> _DATASET_
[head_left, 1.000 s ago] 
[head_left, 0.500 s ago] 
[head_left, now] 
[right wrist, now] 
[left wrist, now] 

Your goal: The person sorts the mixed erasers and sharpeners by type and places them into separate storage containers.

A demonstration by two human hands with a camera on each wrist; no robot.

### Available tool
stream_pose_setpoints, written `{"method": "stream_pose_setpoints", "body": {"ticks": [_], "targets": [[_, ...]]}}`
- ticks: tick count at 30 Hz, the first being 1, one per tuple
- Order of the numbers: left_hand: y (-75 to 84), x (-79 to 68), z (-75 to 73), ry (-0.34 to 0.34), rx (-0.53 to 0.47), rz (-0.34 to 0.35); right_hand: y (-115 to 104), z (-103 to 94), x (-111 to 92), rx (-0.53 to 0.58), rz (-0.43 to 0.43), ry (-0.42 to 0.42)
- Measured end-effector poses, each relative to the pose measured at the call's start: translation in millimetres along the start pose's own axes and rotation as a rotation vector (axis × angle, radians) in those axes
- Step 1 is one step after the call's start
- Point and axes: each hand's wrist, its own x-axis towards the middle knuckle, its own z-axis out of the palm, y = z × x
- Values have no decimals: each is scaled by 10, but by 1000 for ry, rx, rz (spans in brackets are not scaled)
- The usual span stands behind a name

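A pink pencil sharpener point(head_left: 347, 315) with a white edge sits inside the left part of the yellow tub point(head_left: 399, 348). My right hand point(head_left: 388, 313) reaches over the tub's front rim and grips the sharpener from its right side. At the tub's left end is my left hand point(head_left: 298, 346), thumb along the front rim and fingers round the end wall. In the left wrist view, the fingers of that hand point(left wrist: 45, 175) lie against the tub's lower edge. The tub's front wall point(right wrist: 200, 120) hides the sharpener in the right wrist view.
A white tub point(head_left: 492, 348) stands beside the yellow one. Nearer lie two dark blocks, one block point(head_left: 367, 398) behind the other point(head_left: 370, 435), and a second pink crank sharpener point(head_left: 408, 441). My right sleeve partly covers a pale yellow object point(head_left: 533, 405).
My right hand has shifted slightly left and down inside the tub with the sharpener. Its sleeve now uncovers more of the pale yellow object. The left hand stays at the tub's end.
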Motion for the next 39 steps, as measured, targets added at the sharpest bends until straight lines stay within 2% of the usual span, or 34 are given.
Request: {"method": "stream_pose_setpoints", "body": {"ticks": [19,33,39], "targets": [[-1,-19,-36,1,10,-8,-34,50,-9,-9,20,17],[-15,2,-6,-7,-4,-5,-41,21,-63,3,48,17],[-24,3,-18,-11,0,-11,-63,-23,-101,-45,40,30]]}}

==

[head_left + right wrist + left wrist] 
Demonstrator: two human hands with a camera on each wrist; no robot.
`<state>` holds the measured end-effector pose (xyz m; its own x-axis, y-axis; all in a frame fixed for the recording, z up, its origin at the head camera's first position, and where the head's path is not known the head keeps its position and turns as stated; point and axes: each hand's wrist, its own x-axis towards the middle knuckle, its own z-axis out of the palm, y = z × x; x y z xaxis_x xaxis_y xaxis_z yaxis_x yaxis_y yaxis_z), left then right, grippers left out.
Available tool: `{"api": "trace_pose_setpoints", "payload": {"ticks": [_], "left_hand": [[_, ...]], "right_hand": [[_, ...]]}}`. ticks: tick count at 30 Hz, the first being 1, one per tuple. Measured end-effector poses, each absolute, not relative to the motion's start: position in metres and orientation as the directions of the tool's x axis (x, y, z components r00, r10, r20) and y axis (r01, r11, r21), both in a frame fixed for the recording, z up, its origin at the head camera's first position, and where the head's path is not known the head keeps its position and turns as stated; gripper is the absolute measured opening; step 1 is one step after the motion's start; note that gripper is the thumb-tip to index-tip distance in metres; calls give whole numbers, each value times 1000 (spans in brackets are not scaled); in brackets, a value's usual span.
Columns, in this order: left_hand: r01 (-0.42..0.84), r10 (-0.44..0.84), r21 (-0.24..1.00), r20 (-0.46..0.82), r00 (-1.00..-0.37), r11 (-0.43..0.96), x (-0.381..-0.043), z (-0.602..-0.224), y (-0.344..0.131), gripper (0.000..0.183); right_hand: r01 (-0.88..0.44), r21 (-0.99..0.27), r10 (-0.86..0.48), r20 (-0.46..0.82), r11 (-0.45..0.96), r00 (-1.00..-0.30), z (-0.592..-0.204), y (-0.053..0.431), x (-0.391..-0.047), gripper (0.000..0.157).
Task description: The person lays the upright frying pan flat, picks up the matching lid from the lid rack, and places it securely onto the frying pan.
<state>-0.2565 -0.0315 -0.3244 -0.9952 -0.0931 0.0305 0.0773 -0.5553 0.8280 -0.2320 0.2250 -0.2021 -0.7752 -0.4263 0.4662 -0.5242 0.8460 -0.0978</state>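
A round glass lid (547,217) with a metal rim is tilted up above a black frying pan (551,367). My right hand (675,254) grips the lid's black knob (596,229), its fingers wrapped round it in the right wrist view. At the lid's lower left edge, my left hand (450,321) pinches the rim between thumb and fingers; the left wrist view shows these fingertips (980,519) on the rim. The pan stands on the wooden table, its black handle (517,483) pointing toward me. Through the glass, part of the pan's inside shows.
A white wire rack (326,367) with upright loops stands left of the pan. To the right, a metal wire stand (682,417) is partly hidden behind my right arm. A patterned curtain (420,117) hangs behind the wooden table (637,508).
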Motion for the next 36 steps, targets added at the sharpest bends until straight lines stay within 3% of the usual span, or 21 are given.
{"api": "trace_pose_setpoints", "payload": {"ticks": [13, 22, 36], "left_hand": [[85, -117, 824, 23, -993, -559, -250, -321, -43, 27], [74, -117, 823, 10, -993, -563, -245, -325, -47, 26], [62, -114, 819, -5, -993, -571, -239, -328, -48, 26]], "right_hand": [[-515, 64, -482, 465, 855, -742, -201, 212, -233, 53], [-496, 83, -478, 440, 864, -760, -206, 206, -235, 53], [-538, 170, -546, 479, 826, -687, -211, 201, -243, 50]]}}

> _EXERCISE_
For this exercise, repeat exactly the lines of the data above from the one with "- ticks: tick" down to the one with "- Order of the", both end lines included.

> _EXERCISE RESPONSE_
- ticks: tick count at 30 Hz, the first being 1, one per tuple
- Order of the numbers: left_hand: y (-75 to 84), x (-79 to 68), z (-75 to 73), ry (-0.34 to 0.34), rx (-0.53 to 0.47), rz (-0.34 to 0.35); right_hand: y (-115 to 104), z (-103 to 94), x (-111 to 92), rx (-0.53 to 0.58), rz (-0.43 to 0.43), ry (-0.42 to 0.42)

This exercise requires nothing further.